ATLAS Multi-Level Caching
Apollo RAG employs a sophisticated five-layer caching architecture (L1-L5) called the ATLAS Protocol that achieves 98% latency reduction for cached queries, dropping response times from 50-100ms to less than 1ms.
Caching Overview
Why ATLAS Matters
The ATLAS (Adaptive Tiered Latency-Aware Storage) protocol is designed to minimize redundant computation at every stage of the RAG pipeline:
- L1 Query Cache: Exact, normalized, and semantic query matching
- L2 Embedding Cache: Reusable vector embeddings for queries and documents
- L3 Conversation Memory: Context-aware conversation history
- L4 Model Cache: Pre-cached ML models in Docker layers
- L5 Query Prefetcher: Predictive query prefetching (experimental)

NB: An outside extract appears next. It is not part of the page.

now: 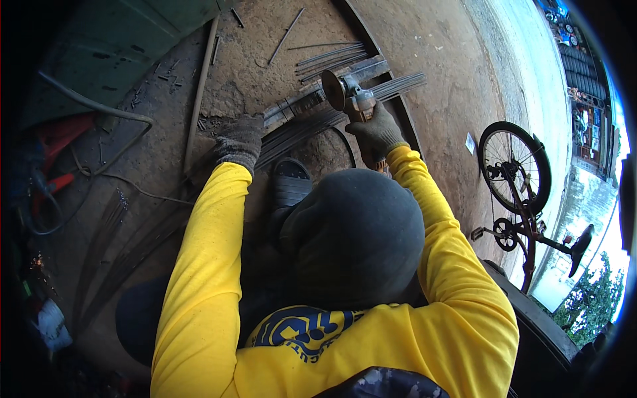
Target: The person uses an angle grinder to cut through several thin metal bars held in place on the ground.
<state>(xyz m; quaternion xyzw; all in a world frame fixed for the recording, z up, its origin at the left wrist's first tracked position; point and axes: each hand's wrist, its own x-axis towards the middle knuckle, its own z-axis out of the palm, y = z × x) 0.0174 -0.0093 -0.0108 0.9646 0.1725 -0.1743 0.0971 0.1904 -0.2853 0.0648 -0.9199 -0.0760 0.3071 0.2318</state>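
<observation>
- While the right hand (378, 129) has its grip clenched round an angle grinder (360, 101), the left hand's (240, 138) fingers are hidden; can't tell if that grip holds the rod bundle (402, 84).
- Rod bundle: slants across the ground (438, 106), past the dark rail (362, 30), beside a metal bar (373, 67).
- Disc (333, 90) near bar; contact unclear.
- Doing it well, my judgement: pin rods firmly, disc square to them, light pressure, left fingers out of disc line.
- Edges: rail could catch tool or rod ends; sandalled foot (292, 186) sits close to rods.
- Room: more toward ground's right side, between rail and bicycle (514, 199); left side has cable (126, 114), short rod pieces (136, 99).
</observation>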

Performance Impact: The multi-tier caching system achieves 60-80% cache hit rates in production, with less than 1ms response time for cache hits vs 8-15 seconds for cache misses.
Cache Performance Comparison
| Operation | Without Cache | With Cache | Reduction |
|---|---|---|---|
| Query Lookup | 8-15 seconds | less than 1ms | 99.99% |
| Embedding Generation | 50-100ms | less than 1ms | 98% |
| Model Loading | 15-20 seconds | Instant | 100% |
| Conversation Context | N/A | Instant | N/A |
L1: Query Cache
The L1 Query Cache implements three-stage matching for intelligent query result caching:
Matching Strategies
-
Exact Match (0.86ms avg)
- Character-for-character comparison
- Fastest, highest precision
- Use case: Repeat queries
-
Normalized Match (1-2ms)
- Case-insensitive
- Whitespace-tolerant
- Use case: “What is RAG?” vs “what is rag?”
-
Semantic Match (2-5ms)
- Cosine similarity ≥ 0.95
- Handles paraphrasing
- Use case: “Explain RAG” vs “What does RAG mean?”
Implementation
# backend/_src/cache_next_gen.py
class NextGenCacheManager:
async def get_query_result(self, query: str) -> Optional[QueryResult]:
# Stage 1: Exact match
result = await self.redis.hget("query_cache", query)
if result:
return self._deserialize(result)
# Stage 2: Normalized match
normalized = query.lower().strip()
result = await self.redis.hget("query_cache_normalized", normalized)
if result:
return self._deserialize(result)
# Stage 3: Semantic match (0.95 threshold)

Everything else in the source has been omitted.